### What is required
An exact reprint of the listing is required, with no pictures included.

### Available data
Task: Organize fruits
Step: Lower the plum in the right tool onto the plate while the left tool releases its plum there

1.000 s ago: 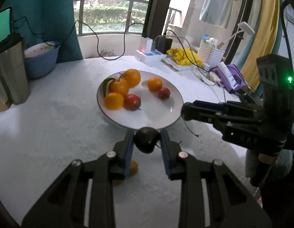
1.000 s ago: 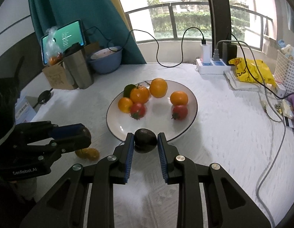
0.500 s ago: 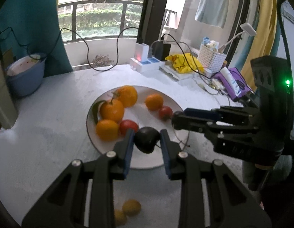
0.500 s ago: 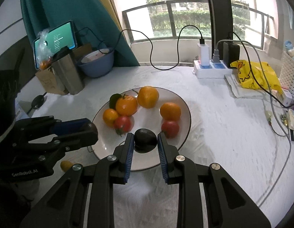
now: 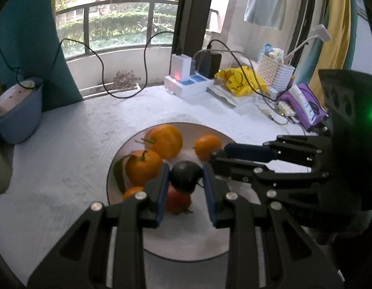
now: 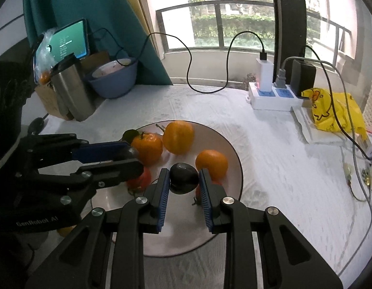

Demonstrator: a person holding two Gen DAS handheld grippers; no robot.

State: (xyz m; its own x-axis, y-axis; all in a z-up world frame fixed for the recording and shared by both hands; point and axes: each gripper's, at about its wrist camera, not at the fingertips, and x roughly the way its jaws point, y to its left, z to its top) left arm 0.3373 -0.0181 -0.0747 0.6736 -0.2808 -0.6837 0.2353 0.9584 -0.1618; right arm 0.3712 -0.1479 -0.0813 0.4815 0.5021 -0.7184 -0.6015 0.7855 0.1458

### Problem solution
Task: Organize fruits
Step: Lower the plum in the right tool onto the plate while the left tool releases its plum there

1.000 s ago: 
1.000 s ago: 
0.500 s ago: 
0.500 s ago: 
now: 
now: 

Demonstrator: a person holding two Gen DAS handheld grippers; no robot.

State: (xyz m; its own x-axis, y-axis; all in a z-up world frame fixed for the recording and shared by both hands; point and axes: each gripper's, at about its wrist camera, not at the fingertips, and x roughly the way its jaws point, y to its left, z to its top) left arm 0.3373 -0.0181 -0.0747 0.6736 -0.2808 -0.6837 0.2353 0.9584 -0.1618; right arm 0.3712 -0.1479 -0.0813 0.4815 0.5021 -0.7184 -0.6015 0.7855 0.1458

The answer is now complete.